With all due respect to my Protestant brothers and sisters, and with all due acknowledgment of how much we Romans could learn from you: here’s the kind of thing  that makes me very happy to be Catholic.


  1. Yes, yes, and did you see the huge brazier they put on the altar during the dedication of Sagrada Familia? It was magnificent!

    (Just remember: not all of us ‘Protestants’ dislike incense in the liturgy… of course, not all of us ‘Protestants’ consider ourself to be ‘Protestant’!)

  2. It’s NOT the sort of thing that makes me very happy . . . of course, had it hit some of the gathered assembly, I might’ve been a bit happier, and had HH taken a few Vox Clara and CDWDS advisors with him, and had it hit them . . . but I digress . . .

    Seriously, had Monsignor Marini handed the Pope a program with the words to the Hymn of Saint James (which is what they traditionally sing when the thing does its trick, and even some of the bishops seemed to be singing) turning the Pope into a participant rather than a spectator (of a swinging thurible, for God’s sake!) I’d have been a lot happier.

    But if things like this make you happy to be Catholic, I’m pleased for you.

    1. “It’s NOT the sort of thing that makes me very happy . . . of course, had it hit some of the gathered assembly, I might’ve been a bit happier . . .”


      Not only are many of your posts in this forum overly sarcastic to the point of “enough already,” you further show by this last post that you have a weird sense of humor and are a kill-joy.

      A naughty fellow can be entertaining, if he knows when to quit.
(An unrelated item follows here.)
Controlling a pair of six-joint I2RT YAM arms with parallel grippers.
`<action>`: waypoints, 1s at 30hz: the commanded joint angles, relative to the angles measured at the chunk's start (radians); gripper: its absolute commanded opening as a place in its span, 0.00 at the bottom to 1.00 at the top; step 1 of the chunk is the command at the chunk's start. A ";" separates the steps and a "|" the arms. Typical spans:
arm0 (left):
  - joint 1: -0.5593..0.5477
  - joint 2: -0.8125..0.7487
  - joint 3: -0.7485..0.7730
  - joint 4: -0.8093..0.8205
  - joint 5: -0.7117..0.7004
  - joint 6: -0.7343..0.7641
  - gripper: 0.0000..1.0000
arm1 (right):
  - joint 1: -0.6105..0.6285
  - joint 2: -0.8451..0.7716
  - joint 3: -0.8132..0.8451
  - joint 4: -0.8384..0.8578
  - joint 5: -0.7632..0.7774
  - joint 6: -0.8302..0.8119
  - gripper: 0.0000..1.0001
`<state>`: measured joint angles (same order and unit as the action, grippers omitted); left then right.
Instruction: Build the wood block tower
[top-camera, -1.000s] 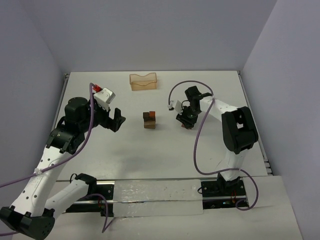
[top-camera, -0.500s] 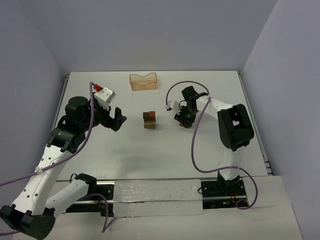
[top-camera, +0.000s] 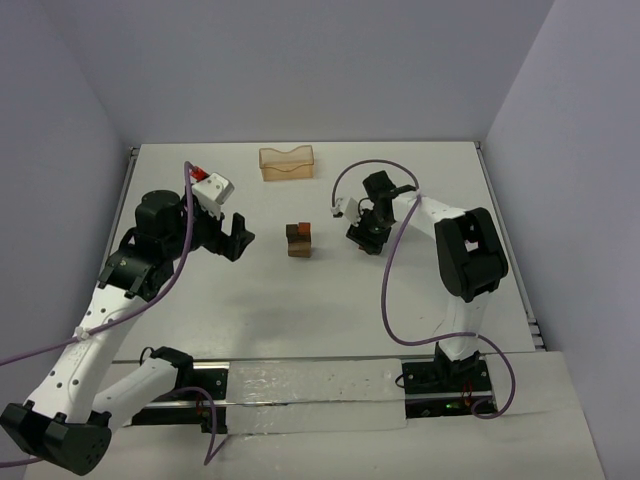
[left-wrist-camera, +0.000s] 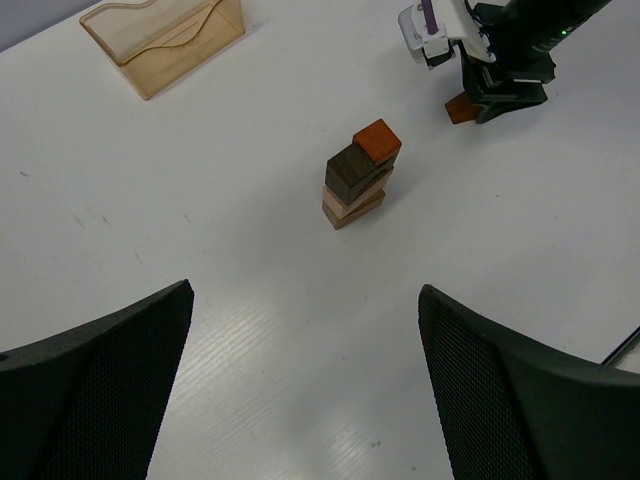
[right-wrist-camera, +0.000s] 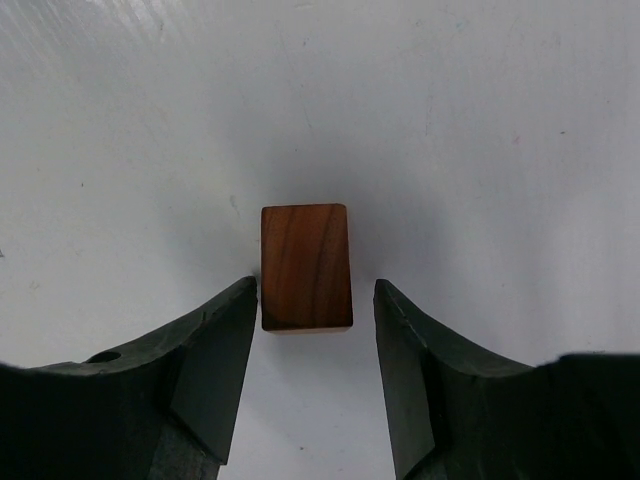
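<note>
Right hand (right-wrist-camera: 315, 288) edged left, spread astride reddish-brown block (right-wrist-camera: 305, 265); tower (left-wrist-camera: 358, 180) unchanged.

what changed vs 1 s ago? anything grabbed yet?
The right arm swung slightly left, toward the tower. The right tool now sits low with open jaws either side of a loose reddish-brown block, which is not gripped. The left arm nudged a little forward, with the left tool open. Tower and tray unmoved.
</note>
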<state>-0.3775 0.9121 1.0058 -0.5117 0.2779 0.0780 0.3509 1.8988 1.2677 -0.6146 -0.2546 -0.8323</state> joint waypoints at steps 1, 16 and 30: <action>0.007 0.001 0.025 0.050 0.023 -0.012 0.99 | -0.002 -0.026 -0.007 0.042 -0.004 0.013 0.59; 0.006 0.004 0.019 0.055 0.026 -0.005 0.99 | -0.009 -0.076 -0.004 0.038 -0.017 0.027 0.23; 0.058 0.135 0.076 0.018 0.107 0.001 0.98 | 0.032 -0.173 0.298 -0.343 -0.147 -0.080 0.00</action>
<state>-0.3520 1.0176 1.0384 -0.5183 0.3177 0.0896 0.3543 1.8008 1.4419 -0.8086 -0.3399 -0.8577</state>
A pest doesn’t know when, and is a nuisance.

      Enough already!

      1. Vic

        Thanks for the lecture.

        I wonder if you have anything to say about the post upon which we’re supposed to be commenting. Or is the need to regulate the existence and activities of others just too great for you?

        If you don’t like my posts, just ignore them (there are several people who post on here frequently whose comments I always ignore, just as there are blogs frequently referred to on here which I never visit: in other words, I mind my own business – you should try it): unlike a giant thurible hurtling through space, or a Vatican dicastery, they can’t hurt you.
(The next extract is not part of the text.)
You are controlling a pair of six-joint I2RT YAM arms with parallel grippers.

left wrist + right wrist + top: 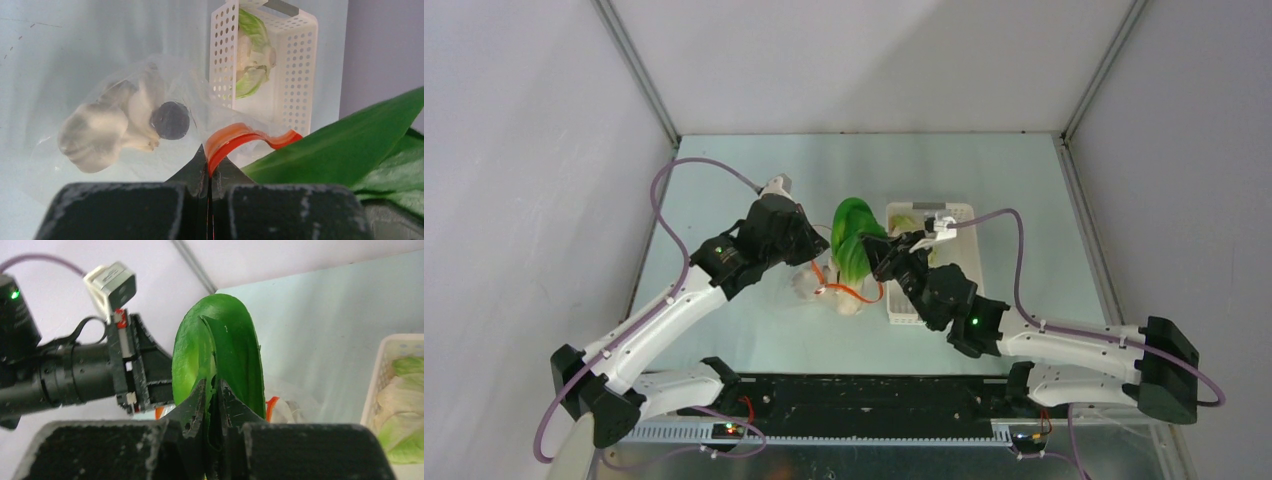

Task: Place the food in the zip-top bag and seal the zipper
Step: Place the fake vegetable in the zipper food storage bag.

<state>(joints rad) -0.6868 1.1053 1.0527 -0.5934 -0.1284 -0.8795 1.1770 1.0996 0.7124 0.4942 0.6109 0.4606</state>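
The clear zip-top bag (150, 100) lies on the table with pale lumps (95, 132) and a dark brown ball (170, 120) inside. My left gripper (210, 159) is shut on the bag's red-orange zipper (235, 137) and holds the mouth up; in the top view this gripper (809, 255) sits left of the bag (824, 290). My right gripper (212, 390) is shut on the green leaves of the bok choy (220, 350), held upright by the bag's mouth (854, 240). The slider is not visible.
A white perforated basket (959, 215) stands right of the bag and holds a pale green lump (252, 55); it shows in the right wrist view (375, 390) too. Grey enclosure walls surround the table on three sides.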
  3. I would like to download a video of the dedication of the church. Do you know of any web-sites from which I can do this? There was a great web-site for the papal visit to Great Britain, but I don’t know of one of this event.

    1. Austen Ivereigh had a number of posts about the dedication on America’s blog. Here’s one:

      Wispers in the Loggia ( also has some information on it with a link to the dedication in three parts. The video is in Spanish. I’ve not investigated enough to see if there’s an English one floating about somewhere, but I’m sure there is.


  4. The swinging of the Botafumeiro is typically done on the feast of St James (July 25), and this year is a Jacobeo Holy Year because July 25th fell on a Sunday (the Spanish king and queen typically attend the jubilee), but I wonder how rare it is for it to be swung on another occasion, such as this weekend?

  5. Holy swinging censers, Batman! I can see jokes flying left and right, just like that gargantuan apparatus. How many acolytes (or what were they? bishops?) does it take to incense the assembly? But seriously, that’s just the beauty, not only of Catholicism, but of catholicity: it’s a group job. You can’t be Catholic by yourself.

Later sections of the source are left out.